Born Free USA Blog
by Adam M Roberts,
Chief Executive Officer
When it comes to animals, Adam Roberts not only talks the talk, but also walks the walk. Since beginning his animal advocacy career in Washington, D.C. in 1991, Adam's ambition, tireless involvement, and profound knowledge of conservation and wildlife issues have cemented him as a go-to voice for protecting animals — and he has elevated Born Free USA to the respected and impactful organization that we know today. Adam's compassionate, informed, and forward-thinking blogs will surely motivate you to join us in our fight to Keep Wildlife in the Wild.
Did you hear the news that Iran successfully sent a live monkey into space? Round trip, that is, as part of the country’s nascent space program?

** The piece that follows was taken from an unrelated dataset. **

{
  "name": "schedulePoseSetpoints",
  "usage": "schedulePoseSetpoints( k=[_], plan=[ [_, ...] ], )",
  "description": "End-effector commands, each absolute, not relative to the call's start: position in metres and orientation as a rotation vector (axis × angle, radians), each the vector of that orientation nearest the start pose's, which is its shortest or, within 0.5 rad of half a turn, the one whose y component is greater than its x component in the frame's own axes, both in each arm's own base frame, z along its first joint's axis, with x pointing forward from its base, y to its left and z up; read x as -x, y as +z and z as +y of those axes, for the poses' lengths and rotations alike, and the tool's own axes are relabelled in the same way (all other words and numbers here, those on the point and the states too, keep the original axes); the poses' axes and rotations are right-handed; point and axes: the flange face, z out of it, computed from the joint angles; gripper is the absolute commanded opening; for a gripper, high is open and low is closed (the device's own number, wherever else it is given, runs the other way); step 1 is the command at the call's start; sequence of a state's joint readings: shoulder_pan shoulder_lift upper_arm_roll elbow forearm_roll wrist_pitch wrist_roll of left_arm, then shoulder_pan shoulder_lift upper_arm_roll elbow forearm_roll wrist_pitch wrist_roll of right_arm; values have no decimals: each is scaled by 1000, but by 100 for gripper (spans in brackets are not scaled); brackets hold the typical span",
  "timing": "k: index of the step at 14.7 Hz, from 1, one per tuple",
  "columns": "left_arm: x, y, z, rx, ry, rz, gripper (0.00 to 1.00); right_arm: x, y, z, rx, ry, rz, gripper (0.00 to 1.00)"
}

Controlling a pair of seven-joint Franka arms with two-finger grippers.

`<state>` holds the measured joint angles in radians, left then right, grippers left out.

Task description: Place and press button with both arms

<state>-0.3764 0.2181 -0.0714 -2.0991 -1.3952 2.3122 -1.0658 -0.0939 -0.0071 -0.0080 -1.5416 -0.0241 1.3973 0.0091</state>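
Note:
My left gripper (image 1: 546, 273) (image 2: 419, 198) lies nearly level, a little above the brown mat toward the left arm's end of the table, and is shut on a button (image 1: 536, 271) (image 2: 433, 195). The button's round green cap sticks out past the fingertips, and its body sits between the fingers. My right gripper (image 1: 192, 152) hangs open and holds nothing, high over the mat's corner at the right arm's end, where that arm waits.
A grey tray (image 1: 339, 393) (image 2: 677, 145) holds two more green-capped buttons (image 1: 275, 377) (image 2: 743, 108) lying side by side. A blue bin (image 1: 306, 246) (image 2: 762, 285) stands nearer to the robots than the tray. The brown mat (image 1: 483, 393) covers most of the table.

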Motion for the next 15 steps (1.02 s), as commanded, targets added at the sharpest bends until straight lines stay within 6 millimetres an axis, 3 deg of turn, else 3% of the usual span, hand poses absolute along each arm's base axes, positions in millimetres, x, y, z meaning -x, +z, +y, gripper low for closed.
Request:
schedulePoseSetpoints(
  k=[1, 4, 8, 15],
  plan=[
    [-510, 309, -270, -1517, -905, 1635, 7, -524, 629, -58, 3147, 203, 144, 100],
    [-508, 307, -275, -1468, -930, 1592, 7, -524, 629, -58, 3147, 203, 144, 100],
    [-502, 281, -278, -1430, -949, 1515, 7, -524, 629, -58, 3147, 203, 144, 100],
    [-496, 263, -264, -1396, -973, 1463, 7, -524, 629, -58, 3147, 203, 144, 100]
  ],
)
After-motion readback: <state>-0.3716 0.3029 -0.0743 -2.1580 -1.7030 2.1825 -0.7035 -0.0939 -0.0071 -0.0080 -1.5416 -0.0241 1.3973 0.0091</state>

Tehran claimed the accomplishment last Monday (Jan. 28) and mainstream media outlets reported the news as fact.
Well, now there are doubts whether the monkey survived. Or even if there was a monkey sent into space at all.
Regardless, this all brings back memories of the early space-race competition between the Soviet Union and United States, when they shot all sorts of creatures every higher upward. Dogs, mice, chimpanzees, frogs, rats, cats, fruit flies, wasps, beetles … apparently, that’s not a complete list, and such shenanigans began long before the 1950s (would you believe 1783, when a duck, rooster and sheep soared in a hot-air balloon?) and have continued into the 21st century, with France, China and Japan having joined in on the “fun.”
Count me as being skeptical — very skeptical — that any of this has served a vital scientific purpose. Surely instead of an animal who cannot talk about the experience, we could instead send up instrument panels that can measure whether the rocket-ship capsules, space stations or flying saucers can sustain life. Firing a robot into space isn’t as sexy as launching a monkey, but surely it’s a lot better for the monkey and for our consciences.
This latest incident, real or merely purported, in Iran also glosses over the fact that the individual animal matters, and exploiting these involuntary individual monkeys in the name of space science is not worth it.
I have a crazy idea. Instead of spending billions of dollars on frivolous outer space adventures, why don’t we invest a little more in some of the problems we have on Earth — including the exploitation of animals for dubious purposes.